# Fitbit Data Visualisation in Python
(See associated [blog posting](https://vgelinas.github.io/post/fitbit-data-exploration-part-i/)).

In this project we will explore some Fitbit activity data pulled via [orcasgit's python-fitbit api](https://github.com/orcasgit/python-fitbit). We will go through the following steps:
1. Data collection
2. Data cleaning
3. Data visualisation

### Dependencies
* Python 3+
* The [python-fitbit api](https://pypi.org/project/fitbit/)
* The [ratelimit package](https://pypi.org/project/ratelimit/)
* The datetime, json, matplotlib and pandas standard libraries

Let's load our packages.

In [None]:
import fitbit
import json
import pandas as pd
import matplotlib.pyplot as plt
from datetime import datetime, timedelta
from ratelimit import limits, sleep_and_retry

%matplotlib inline

## 1. Data Collection
We do this in two steps:
* We first access the API via python-fitbit, dealing with the necessary authentication steps.
* We then sample some responses, and build datasets by querying over a range of dates.

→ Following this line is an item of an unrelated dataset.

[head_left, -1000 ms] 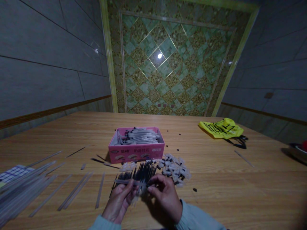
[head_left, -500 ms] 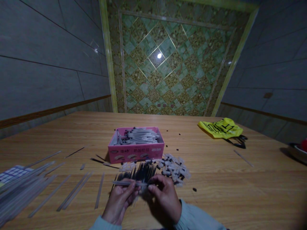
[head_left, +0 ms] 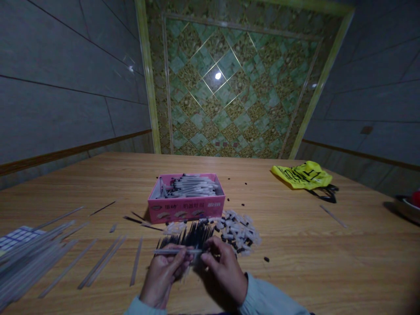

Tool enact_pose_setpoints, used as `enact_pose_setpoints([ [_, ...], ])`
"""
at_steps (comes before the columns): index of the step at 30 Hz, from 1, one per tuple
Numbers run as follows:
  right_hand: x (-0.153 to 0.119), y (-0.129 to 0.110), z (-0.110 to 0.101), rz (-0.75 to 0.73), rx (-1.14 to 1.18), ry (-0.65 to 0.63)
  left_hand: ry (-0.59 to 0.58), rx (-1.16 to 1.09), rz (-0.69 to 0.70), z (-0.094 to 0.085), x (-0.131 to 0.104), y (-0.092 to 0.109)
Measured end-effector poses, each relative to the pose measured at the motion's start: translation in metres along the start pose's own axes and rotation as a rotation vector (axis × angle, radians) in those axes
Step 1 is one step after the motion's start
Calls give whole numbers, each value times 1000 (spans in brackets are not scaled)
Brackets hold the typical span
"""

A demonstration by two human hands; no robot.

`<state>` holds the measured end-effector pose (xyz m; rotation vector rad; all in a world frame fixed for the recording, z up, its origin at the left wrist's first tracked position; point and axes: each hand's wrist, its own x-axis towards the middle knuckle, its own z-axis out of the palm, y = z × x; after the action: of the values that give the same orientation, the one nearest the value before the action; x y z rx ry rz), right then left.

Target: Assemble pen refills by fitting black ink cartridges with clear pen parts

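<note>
My left hand [head_left: 166, 273] pinches a thin, clear plastic tube [head_left: 170, 251] between thumb and fingers, and the tube lies almost level. At the tube's right end my right hand [head_left: 221, 262] is closed, thumb against curled fingers. Whether it grips the tube's tip or a small piece there is hidden. Just beyond both hands lies a bunch of thin black sticks [head_left: 197, 235], their near ends covered by the hands. A heap of small clear and black caps [head_left: 241, 232] spreads to the right of them.
Behind the sticks stands a pink box [head_left: 187, 212] filled with clear tubes [head_left: 193, 186]. Long clear sleeves [head_left: 36, 258] are piled at the left, beside a checked cloth [head_left: 21, 238]. A yellow bag [head_left: 302, 175] lies far right, and a dish [head_left: 408, 208] sits at the right edge.
Both hands stay in nearly the same place. My right fingers have shifted very slightly left and up at the tube's end. The box and piles have not moved.
</note>
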<state>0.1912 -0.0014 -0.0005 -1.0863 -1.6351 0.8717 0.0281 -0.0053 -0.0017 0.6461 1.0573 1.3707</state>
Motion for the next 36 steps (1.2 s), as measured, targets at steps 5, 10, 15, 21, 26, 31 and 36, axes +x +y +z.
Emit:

### 1.1. Authentication setup

To collect personal data, we first need to [set-up a Fitbit app](https://dev.fitbit.com/apps/new), and to collect the client_id and client_secret for this app. For this project I've chosen to keep these in a credentials.json file stored in a dedicated subfolder named 'oauth', but just make sure you have these on hand.

In [None]:
!cat oauth/credentials.json

We also need tokens for authentication. We need:

* An access token.
* A refresh token.
* An expiration time for the access token (the refresh token never expires).

These can be obtained by going to the [Manage my apps](https://dev.fitbit.com/apps) section on the Fitbit website, selecting your app and navigating to "OAuth 2.0 tutorial page". Alternatively, you can run the script "gather_keys_oauth2.py" from the python-fitbit [github page](https://github.com/orcasgit/python-fitbit), in which case you should set your Fitbit app's callback URL to https://127.0.0.1:8080/. 

The access token serves to authenticate and typically expires after ~8 hours. The refresh token is then used to obtain a new pair (access_token, refresh_token) from the API. Similar to above, I chose to store these in a json file named 'tokens'.

In [None]:
!cat oauth/tokens.json

The only important keys above are "access_token", "refresh_token" and "expires_at" (the rest corresponds to optional arguments). 

Next up, the code below instantiates a fitbit client which will handle API calls for us. We pass along the credentials and tokens as arguments, and we also pass a "token refresh" function which will store the new (access_token, refresh_token) pair sent by the API whenever the first one expires. 

In [None]:
# Load credentials
with open("./oauth/credentials.json", "r") as f:
    credentials = json.load(f)

# Load tokens
with open("./oauth/tokens.json", "r") as f:  
    tokens = json.load(f)  

client_id = credentials['client_id'] 
client_secret = credentials['client_secret']
access_token = tokens['access_token']
refresh_token = tokens['refresh_token']
expires_at = tokens['expires_at'] 

# Token refresh method 
def refresh_callback(token):   
    """ Called when the OAuth token has been refreshed """ 
    with open("./oauth/tokens.json", "w") as f: 
        json.dump(token, f)  

# Initialise client  
client = fitbit.Fitbit(client_id=client_id, 
                       client_secret=client_secret,
                       access_token=access_token,
                       refresh_token=refresh_token,
                       refresh_cb=refresh_callback)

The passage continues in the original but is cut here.